__Required work__
In the material below, the lines to reproduce exactly are the one containing "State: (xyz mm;" and all lines after it through the last.

__Dataset content__
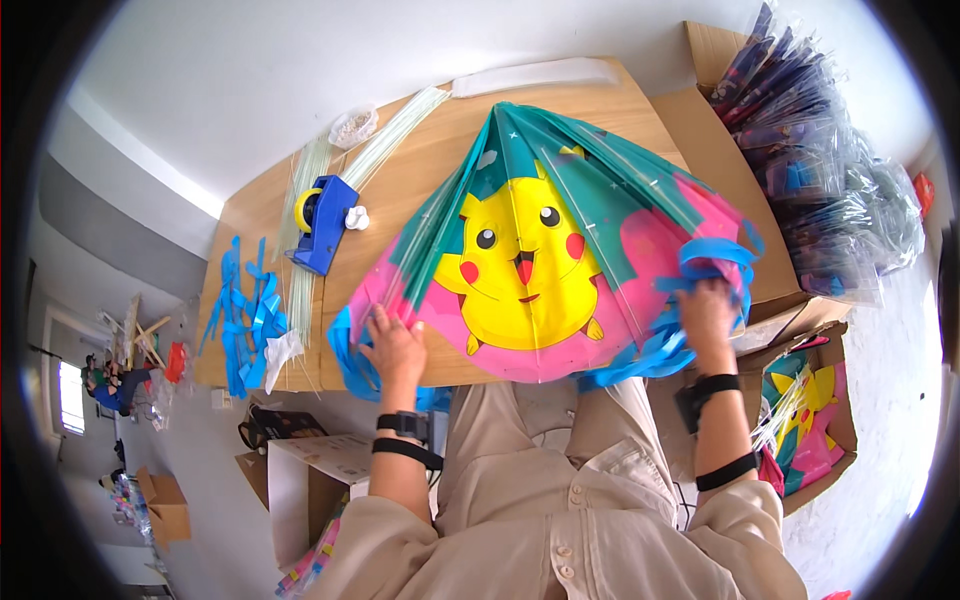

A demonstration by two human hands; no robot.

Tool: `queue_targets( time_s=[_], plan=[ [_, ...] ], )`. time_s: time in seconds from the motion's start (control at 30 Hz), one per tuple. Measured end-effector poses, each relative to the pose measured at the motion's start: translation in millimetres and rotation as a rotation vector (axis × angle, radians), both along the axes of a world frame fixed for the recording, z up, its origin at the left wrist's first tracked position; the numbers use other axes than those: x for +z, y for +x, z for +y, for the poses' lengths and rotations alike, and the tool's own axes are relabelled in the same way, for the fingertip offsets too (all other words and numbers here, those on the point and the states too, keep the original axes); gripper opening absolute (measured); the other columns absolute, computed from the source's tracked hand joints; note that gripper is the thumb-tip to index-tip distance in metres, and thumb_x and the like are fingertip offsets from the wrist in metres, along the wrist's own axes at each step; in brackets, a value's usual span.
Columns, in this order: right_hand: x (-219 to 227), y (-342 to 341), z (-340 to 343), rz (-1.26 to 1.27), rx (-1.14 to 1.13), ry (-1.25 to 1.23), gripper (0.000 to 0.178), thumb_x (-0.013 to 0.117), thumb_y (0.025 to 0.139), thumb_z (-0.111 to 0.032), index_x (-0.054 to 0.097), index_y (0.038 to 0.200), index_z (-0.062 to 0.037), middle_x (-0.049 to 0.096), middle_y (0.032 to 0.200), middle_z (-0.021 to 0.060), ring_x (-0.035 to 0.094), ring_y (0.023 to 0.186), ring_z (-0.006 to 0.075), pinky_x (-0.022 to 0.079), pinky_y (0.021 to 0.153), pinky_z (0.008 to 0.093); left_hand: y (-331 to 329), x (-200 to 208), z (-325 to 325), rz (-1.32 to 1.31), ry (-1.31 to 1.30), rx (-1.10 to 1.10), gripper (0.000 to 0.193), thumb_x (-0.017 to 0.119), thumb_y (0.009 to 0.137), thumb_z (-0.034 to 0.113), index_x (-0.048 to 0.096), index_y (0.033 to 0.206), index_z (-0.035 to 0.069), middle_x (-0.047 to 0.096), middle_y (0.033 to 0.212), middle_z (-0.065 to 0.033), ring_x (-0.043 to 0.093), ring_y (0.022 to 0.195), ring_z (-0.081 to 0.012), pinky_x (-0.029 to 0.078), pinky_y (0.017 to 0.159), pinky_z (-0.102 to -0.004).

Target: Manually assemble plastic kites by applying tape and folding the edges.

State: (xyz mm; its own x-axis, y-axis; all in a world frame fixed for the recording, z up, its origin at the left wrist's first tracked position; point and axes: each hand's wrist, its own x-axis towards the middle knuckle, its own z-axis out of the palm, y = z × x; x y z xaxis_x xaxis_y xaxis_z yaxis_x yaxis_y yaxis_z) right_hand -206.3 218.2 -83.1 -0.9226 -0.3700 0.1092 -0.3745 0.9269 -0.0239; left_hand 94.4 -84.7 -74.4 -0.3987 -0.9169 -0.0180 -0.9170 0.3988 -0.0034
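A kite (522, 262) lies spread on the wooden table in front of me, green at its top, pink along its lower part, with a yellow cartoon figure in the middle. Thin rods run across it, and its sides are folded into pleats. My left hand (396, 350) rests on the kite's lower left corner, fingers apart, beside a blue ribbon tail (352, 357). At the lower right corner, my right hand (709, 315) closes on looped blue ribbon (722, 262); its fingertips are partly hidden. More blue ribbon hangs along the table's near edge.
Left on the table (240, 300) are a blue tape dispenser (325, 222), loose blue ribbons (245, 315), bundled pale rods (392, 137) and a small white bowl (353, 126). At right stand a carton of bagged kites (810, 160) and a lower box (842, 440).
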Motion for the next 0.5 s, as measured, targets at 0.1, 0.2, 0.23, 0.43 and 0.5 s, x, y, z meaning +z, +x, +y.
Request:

__Solution for this task__
State: (xyz mm; its own x-axis, y-axis; all in a world frame fixed for the recording, z up, its origin at the left wrist's first tracked position; point and axes: each hand's wrist, its own x-axis towards the middle knuckle, its own z-axis out of the palm, y = z × x; x y z xaxis_x xaxis_y xaxis_z yaxis_x yaxis_y yaxis_z) right_hand -206.3 218.2 -83.1 -0.9226 -0.3700 0.1092 -0.3745 0.9269 -0.0239; left_hand 94.4 -84.7 -74.4 -0.3987 -0.9169 -0.0180 -0.9170 0.3988 -0.0034
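A kite (522, 262) lies spread on the wooden table in front of me, green at its top, pink along its lower part, with a yellow cartoon figure in the middle. Thin rods run across it, and its sides are folded into pleats. My left hand (396, 350) rests on the kite's lower left corner, fingers apart, beside a blue ribbon tail (352, 357). At the lower right corner, my right hand (709, 315) closes on looped blue ribbon (722, 262); its fingertips are partly hidden. More blue ribbon hangs along the table's near edge.
Left on the table (240, 300) are a blue tape dispenser (325, 222), loose blue ribbons (245, 315), bundled pale rods (392, 137) and a small white bowl (353, 126). At right stand a carton of bagged kites (810, 160) and a lower box (842, 440).
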Motion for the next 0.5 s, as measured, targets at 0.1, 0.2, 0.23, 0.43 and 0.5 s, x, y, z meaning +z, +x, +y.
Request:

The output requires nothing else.